12.                               No Recourse.  No recourse shall be had for the payment of the principal of, the Redemption Price of (if any), the Change of Control Payments (if any), interest and Additional Amounts (if any) on, this Security, or for any claim based hereon, or otherwise in respect hereof, or based on or in respect of the Indenture or any indenture supplemental thereto, against any incorporator, stockholder, officer or director, as such, past, present or future, of the Company or any successor corporation, whether by virtue of any constitution, statute or rule of law, or by the enforcement of any assessment or penalty or otherwise, all such liability being, by the acceptance hereof and as part of the consideration for the issuance hereof, expressly waived and released.

 

13.                               Appointment of Agents.                 The Company has appointed (i) The Bank of New York Mellon acting through its London Branch as the Paying Agent, and (ii) the Trustee as the Security Registrar for the Securities.  Upon notice to the Trustee, the Company may change any Paying Agent or Security Registrar.  The Securities may be surrendered for registration of transfer and for exchange at the office or agency of the Company maintained for such purpose in the City of New York, New York and at any other office or agency maintained by the Company for such purpose.

 

14.                               Separability.
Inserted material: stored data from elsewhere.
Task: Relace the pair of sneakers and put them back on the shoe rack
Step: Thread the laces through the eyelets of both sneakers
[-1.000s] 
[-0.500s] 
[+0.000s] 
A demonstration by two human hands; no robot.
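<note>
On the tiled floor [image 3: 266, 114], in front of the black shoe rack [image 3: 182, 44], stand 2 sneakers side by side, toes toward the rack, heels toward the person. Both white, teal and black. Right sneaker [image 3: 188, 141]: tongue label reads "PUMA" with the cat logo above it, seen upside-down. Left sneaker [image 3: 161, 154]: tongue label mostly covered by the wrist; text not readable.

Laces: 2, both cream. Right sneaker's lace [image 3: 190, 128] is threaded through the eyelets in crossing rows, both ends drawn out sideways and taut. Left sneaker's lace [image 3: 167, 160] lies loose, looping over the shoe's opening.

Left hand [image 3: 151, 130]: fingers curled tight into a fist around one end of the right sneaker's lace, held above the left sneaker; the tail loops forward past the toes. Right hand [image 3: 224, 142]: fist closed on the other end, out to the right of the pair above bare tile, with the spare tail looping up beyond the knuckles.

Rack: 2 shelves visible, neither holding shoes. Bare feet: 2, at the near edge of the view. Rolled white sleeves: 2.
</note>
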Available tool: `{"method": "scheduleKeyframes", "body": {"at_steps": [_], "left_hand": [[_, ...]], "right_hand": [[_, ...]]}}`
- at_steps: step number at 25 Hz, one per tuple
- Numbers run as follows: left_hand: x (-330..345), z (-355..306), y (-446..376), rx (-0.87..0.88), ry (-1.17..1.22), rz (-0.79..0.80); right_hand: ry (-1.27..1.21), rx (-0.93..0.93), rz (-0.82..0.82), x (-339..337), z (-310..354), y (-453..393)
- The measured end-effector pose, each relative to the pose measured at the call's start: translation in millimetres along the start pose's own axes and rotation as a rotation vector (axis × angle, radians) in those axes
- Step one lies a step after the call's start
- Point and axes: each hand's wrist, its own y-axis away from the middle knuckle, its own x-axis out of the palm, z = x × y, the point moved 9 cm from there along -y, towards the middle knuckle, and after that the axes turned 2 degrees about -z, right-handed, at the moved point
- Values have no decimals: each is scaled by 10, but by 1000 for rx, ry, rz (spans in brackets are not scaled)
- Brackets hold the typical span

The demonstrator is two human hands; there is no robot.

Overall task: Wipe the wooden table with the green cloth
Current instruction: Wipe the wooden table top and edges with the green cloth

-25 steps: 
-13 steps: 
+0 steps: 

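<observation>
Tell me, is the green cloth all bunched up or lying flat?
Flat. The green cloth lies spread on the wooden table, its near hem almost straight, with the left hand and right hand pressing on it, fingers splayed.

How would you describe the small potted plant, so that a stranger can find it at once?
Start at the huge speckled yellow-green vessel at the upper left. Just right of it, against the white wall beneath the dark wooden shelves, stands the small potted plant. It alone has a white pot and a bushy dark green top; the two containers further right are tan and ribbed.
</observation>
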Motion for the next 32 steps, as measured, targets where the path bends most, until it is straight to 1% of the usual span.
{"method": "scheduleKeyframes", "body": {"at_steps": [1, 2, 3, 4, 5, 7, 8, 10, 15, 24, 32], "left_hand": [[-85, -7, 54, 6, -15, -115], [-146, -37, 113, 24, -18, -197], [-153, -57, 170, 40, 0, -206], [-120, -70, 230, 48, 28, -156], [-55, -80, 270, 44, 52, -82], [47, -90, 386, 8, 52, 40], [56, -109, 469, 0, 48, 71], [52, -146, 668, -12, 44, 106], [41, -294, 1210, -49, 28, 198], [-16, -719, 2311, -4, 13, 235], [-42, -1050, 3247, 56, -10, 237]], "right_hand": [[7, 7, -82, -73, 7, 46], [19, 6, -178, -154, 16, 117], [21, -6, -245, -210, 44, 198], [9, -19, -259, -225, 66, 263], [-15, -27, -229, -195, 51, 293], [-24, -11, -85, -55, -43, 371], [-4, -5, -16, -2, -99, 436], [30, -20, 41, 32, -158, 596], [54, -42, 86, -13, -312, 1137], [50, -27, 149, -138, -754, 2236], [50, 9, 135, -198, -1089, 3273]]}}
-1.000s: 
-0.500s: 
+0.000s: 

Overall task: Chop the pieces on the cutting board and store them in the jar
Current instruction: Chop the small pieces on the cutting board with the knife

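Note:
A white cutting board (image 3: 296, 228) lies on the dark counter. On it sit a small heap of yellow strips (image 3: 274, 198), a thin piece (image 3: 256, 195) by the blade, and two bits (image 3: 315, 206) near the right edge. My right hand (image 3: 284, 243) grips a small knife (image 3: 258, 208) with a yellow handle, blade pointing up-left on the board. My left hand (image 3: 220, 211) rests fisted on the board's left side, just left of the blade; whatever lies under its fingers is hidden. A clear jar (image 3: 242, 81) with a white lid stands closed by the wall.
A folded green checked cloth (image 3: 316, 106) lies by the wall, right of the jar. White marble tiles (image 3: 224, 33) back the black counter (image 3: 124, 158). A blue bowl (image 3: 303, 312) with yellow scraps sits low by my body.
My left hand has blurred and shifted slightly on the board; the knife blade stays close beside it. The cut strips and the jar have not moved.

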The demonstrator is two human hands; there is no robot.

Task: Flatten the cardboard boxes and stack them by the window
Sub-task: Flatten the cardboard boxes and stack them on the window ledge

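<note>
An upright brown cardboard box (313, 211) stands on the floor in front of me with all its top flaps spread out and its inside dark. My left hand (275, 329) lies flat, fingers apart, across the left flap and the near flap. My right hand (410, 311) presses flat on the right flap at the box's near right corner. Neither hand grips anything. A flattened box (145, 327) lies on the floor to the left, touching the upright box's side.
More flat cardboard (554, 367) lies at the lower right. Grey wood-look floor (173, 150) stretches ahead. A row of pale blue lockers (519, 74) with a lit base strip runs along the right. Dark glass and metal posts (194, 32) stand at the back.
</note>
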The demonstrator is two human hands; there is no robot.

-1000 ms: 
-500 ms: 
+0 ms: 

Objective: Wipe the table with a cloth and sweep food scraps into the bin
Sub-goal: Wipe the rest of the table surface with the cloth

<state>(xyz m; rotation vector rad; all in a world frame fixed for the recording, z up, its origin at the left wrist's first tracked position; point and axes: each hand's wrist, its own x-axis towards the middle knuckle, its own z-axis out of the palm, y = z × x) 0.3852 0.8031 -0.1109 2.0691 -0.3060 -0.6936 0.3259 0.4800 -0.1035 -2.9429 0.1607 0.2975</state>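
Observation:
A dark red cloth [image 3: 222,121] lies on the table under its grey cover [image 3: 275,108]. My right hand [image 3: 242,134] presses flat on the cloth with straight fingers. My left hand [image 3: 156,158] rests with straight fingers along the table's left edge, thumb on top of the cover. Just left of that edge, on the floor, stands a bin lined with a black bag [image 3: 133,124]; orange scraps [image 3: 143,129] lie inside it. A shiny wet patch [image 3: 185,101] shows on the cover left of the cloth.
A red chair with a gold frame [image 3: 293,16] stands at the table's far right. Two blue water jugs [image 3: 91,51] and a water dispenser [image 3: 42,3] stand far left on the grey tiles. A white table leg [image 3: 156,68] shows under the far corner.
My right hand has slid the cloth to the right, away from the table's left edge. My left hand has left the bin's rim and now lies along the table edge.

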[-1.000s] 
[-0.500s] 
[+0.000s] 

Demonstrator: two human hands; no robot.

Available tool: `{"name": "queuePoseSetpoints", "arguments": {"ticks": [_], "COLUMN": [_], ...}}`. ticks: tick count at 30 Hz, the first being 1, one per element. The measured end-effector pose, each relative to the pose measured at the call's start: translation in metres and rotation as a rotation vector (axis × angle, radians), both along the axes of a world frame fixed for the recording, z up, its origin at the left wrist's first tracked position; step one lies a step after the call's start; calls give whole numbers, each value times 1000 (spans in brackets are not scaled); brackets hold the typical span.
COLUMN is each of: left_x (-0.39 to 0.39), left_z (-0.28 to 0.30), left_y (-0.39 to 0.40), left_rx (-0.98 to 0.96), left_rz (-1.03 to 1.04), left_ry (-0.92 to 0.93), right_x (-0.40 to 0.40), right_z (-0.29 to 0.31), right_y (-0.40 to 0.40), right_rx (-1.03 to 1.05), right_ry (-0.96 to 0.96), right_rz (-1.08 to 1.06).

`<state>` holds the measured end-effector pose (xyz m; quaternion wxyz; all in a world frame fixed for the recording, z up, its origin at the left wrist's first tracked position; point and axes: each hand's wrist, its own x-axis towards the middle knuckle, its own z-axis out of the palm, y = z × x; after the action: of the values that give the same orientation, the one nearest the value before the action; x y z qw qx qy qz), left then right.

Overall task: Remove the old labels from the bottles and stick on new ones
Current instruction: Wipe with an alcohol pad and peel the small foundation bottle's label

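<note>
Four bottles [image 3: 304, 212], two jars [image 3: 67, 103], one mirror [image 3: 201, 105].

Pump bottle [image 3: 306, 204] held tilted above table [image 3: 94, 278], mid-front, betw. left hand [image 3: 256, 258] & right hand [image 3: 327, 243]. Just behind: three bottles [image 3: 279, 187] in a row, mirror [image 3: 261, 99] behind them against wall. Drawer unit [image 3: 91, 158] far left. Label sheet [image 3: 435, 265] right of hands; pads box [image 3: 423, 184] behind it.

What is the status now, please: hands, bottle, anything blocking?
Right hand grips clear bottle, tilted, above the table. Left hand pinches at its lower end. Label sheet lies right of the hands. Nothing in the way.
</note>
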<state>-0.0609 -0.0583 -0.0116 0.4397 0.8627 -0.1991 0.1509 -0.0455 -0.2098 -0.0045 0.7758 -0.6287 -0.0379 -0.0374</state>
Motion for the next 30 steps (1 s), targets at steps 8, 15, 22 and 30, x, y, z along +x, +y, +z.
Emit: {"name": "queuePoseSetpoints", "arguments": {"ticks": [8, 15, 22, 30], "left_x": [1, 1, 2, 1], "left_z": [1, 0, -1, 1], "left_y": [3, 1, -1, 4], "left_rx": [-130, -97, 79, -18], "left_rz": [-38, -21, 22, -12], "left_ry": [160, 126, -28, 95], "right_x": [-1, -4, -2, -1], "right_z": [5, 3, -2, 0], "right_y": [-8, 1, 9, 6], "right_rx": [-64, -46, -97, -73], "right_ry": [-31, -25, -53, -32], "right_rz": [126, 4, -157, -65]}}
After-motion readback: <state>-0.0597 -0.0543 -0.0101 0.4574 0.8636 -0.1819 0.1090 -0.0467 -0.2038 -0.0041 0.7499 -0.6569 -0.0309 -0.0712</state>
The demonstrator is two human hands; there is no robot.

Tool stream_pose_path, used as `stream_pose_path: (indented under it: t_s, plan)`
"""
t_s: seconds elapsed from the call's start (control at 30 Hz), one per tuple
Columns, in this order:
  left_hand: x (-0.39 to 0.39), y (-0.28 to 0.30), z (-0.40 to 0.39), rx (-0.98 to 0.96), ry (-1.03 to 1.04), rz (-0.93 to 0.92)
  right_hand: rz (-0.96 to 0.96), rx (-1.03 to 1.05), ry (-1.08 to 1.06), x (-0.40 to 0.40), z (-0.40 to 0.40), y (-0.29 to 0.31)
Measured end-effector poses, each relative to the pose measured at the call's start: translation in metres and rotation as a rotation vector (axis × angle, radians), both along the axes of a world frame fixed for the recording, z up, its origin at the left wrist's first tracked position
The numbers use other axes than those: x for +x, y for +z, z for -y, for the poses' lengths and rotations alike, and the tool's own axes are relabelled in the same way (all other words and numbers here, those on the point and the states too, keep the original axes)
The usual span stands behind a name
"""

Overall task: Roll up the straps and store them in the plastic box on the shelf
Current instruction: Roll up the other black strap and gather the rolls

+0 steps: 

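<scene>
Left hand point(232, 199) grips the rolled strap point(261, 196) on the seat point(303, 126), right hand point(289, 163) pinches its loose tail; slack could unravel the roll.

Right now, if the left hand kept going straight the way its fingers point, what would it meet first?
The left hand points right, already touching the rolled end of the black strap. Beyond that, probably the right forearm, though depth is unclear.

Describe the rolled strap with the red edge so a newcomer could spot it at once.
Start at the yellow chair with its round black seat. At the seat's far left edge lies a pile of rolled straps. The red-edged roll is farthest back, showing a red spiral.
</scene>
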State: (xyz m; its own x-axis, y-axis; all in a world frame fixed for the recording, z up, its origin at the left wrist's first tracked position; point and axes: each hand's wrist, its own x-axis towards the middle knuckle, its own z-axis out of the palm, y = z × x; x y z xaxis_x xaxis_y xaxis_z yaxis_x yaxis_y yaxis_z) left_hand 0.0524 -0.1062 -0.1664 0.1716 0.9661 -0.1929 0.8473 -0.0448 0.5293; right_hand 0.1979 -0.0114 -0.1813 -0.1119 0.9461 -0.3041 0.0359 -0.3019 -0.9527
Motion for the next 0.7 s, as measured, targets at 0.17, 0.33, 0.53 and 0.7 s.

In case any one or more of the provisions contained in this Security should be invalid, illegal, or unenforceable in any respect, the validity, legality and enforceability of the remaining provisions contained herein and therein shall not in any way be affected, impaired, prejudiced or disturbed thereby.

 

15.                               Governing Law.  This Security shall be governed by and construed in accordance with the laws of the State of New York.